Data 360 also stores Agentforce interactions to “give agents memory.” Intelligent context preserved the structure of a 200-page PDF normally flattened into raw text, enabling the agent to reason over tables and rules instead of redirecting users to the full document. When internal contact details surfaced, a masking policy created in natural language ensured future outputs remained “accurate and appropriate.” The presenter summarized the effect as the ability to “take raw data, convert it into context, then context into intelligence.”

PepsiCo

PepsiCo rounded out the customer examples with a focus on lead nurturing, sales activation, and field service. Half of its sales come from small businesses, and limited hours and high demand often made it difficult for teams to “keep up.” PepsiCo uses Agentforce Sales to ensure “no lead [is] left behind.” AI agents qualify prospects and deliver personalized recommendations based on business size, region, and intent, essentially having a conversation with prospects.

In the field, Agentforce Field Service provides a “crisp summary” of each job and uses unified knowledge to guide technicians through repairs. If issues arise onsite, technicians can access past troubleshooting history and product manuals to guide resolution. Agentforce also analyzes uploaded photos to detect upsell and merchandising opportunities, showing how “sales and service come together out in the field.”

The keynote closed with Agentforce Vibes, a development environment that generates contextual, organization-aware prototypes using metadata, code, semantic models, and existing integrations. Salesforce reported more than 23 million lines of agent-generated code accepted into production in the six weeks since launch, positioning Vibes as a co-development partner that accelerates application and automation delivery.
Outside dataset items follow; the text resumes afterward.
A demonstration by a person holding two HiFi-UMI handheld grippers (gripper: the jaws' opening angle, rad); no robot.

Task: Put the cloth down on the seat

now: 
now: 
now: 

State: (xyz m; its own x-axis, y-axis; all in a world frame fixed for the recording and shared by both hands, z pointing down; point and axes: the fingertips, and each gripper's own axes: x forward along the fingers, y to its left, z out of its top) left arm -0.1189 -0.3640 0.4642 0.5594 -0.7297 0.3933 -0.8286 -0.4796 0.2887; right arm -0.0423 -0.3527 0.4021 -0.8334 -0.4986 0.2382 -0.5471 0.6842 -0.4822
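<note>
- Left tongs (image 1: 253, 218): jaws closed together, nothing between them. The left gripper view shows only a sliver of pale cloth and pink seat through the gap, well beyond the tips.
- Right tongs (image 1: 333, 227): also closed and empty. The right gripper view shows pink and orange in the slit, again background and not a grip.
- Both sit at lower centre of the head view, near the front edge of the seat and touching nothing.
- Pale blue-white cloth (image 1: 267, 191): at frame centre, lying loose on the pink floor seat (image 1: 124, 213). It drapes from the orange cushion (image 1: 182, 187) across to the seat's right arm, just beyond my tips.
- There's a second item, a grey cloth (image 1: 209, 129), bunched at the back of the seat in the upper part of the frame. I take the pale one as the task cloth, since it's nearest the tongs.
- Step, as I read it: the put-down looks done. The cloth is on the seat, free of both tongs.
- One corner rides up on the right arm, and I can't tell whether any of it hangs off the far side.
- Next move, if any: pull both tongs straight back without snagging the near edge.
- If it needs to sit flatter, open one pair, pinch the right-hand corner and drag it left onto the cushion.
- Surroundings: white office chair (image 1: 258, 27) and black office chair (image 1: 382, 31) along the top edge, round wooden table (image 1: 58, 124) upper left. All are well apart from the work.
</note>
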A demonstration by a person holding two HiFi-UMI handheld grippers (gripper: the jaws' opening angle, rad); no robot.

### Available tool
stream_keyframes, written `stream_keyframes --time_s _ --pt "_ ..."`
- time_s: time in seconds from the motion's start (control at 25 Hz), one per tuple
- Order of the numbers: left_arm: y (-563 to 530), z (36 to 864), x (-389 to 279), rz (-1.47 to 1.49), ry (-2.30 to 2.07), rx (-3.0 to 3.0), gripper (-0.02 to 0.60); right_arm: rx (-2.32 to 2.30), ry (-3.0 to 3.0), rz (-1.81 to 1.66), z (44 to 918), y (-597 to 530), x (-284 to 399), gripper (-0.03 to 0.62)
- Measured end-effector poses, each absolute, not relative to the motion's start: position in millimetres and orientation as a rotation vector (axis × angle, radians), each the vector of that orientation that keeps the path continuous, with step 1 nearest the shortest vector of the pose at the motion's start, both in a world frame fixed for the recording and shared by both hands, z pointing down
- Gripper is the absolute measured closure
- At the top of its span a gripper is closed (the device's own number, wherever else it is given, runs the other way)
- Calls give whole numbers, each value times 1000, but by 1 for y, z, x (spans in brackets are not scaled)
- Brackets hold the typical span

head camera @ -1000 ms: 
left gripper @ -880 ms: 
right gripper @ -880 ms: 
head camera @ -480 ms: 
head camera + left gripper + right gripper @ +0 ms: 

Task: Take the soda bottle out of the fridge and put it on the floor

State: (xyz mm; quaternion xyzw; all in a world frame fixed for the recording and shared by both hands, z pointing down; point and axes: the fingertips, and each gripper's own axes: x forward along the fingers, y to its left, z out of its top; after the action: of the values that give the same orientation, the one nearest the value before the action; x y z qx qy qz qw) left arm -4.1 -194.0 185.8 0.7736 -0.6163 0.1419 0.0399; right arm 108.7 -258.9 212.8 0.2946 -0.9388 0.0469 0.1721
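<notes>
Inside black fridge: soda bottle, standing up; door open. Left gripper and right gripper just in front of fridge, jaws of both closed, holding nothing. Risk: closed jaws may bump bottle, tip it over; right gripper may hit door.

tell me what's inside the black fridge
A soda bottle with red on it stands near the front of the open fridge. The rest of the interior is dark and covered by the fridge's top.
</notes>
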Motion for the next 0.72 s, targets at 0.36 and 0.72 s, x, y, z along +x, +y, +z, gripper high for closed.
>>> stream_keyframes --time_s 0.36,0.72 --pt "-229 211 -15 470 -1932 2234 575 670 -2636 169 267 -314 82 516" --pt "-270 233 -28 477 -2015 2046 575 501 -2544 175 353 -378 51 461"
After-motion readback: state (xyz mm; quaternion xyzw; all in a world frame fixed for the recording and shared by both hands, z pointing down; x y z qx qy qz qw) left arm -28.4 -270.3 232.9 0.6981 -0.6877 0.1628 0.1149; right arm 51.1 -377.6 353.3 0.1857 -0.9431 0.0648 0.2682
What This Means for ERP Insiders

AI agent platforms are redefining architectural baselines. Salesforce’s framing of Agentforce as a structured, multi-layer stack reinforces a market shift toward platforms that centralize context, orchestration, and deployment. ERP providers and partners will operate in an environment where deterministic agent behavior, governed data access, and standardized action layers become expected capabilities for automation.

Data governance and metadata management are operational prerequisites for AI agents. The emphasis on Informatica’s catalog and Data 360’s intelligent context illustrates how tightly managed data semantics are the foundation for reliable agent execution. ERP teams building next-generation processes need to assume that agents depend on unified, high-fidelity metadata rather than system-specific interpretations.

Agent-based development is entering mainstream enterprise tooling. Agentforce Vibes signals acceleration toward co-generated application and automation code, supported by models grounded in organizational context. ERP product and ecosystem leaders should expect rising expectations for metadata-aware development workflows, faster prototype cycles, and tighter alignment between integration assets and AI-driven interactions.